MENÜ
İzmir 11°
Ege'de Sonsöz
PAYLAŞ 
Facebook'ta Paylaş
Facebook'ta Paylaş
Facebook'ta Paylaş
Facebook'ta Paylaş
Facebook'ta Paylaş
Bu seçim kimlere yarar?
Fatih YAPAR
YAZARLAR
19 Nisan 2018 Perşembe

Bu seçim kimlere yarar?

MHP Lideri Devlet Bahçeli’nin “26 Ağustos’ta sandığa gidelim” çağrısını değerlendiren Cumhurbaşkanı Recep Tayyip Erdoğan önüne gelen pası futbol terimiyle tam 90’a çaktı.

Ve de üstüne “Bu erken seçim teklifine olumlu yaklaşmak yolunda karar aldık. Türkiye'nin gündemindeki iç ve dış gündemin yoğunluğu, erken seçim kararının açıklanmasıyla ortaya çıkacak belirsizliğin bir an önce ortadan kaldırılmasını zorunlu kılıyor. Seçimlerin 24 Haziran 2018 tarihinde yapılmasına karar verdik” dedi.

Böylece gelen tekliften iki ay öncesine bir tarihle adeta “erken” değil “baskın” bir seçimin de startı verilmiş oldu.

Bundan sonrası,  meseleyi yani alınan kararı kanunlara, yönetmeliklere uydurmak.
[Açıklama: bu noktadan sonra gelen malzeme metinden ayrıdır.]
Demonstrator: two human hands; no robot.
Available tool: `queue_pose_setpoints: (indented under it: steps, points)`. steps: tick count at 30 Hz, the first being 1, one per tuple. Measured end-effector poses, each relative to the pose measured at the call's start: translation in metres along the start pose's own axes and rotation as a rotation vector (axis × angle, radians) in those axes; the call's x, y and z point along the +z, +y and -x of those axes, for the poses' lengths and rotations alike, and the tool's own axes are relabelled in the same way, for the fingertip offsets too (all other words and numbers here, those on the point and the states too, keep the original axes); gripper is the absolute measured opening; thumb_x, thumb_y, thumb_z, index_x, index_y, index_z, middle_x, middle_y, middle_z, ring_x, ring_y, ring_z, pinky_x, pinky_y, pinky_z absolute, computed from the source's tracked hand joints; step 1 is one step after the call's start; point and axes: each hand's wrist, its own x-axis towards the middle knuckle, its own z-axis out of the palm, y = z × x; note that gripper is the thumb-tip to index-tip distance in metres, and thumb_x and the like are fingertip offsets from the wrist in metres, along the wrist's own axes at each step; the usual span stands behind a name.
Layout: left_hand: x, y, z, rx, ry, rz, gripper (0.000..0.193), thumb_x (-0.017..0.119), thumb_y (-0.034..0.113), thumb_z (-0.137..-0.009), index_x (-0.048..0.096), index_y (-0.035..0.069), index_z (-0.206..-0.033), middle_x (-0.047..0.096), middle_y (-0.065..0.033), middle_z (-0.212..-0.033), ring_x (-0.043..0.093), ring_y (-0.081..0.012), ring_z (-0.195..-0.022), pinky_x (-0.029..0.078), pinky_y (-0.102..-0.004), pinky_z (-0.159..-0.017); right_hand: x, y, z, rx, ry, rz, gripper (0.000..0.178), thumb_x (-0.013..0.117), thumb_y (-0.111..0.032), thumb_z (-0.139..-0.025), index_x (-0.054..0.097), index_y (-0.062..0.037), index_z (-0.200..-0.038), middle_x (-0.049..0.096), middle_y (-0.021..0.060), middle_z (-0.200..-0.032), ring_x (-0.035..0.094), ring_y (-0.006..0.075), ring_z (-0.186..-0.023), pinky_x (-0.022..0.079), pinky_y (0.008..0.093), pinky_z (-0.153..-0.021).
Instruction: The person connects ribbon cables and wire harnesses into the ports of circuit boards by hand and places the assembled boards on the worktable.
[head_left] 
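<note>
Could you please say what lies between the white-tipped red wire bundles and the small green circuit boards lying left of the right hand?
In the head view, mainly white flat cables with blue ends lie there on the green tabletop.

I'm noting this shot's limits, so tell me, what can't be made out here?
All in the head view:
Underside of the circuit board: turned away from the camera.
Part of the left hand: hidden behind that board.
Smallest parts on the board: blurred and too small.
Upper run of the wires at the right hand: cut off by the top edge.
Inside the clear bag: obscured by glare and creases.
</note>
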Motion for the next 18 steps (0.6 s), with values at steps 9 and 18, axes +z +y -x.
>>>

Zaten MHP ve AK  Parti’nin kurmayları hemen işlemleri başlatıp TBMM’den bunun altyapısını onaylamak için çalışmaları hızlandırdı.

Geriye kalan süreci/takvimi belirlemek de Yüksek Seçim Kurulu’nun işi. Şimdi YSK hem takvimi hem de çok tartışılan İYİ Parti’nin seçime katılıp katılamayacağını resmi ağızdan açıklayacak. Bu konuda ciddi soru işaretleri halen daha güncelliğini koruyor.

Tabi ki secimin olması, kararının ilan edilmesi konuları halkın sandığa gidişiyle ilgili bir durum. Bundan önce siyasi partilerde ciddi bir hazırlık süreci yaşanması gerekiyor. Listelerin belirlenmesi, açıklanması, ilanı, adayların duyurulması da apayrı bir mesele!

Gelelim siyasi partilerde “ben ne olacağım/bizim durum nasıl olacak” diye önce kendine, sonra yakınlarına, siyaset ekip arkadaşlarına soranlara… Tabi ki onlardan bolca var. Bu yüzden CHP’nin kurumsal kimliğinin sembolü olan tüzüğüne Kemal Kılıçdaroğlu’nun döneminde “önseçim” gibi önemli bir süreç konuldu. Bunun koşulları, nasıl yapılacağı, kimlerin katılacağı belli.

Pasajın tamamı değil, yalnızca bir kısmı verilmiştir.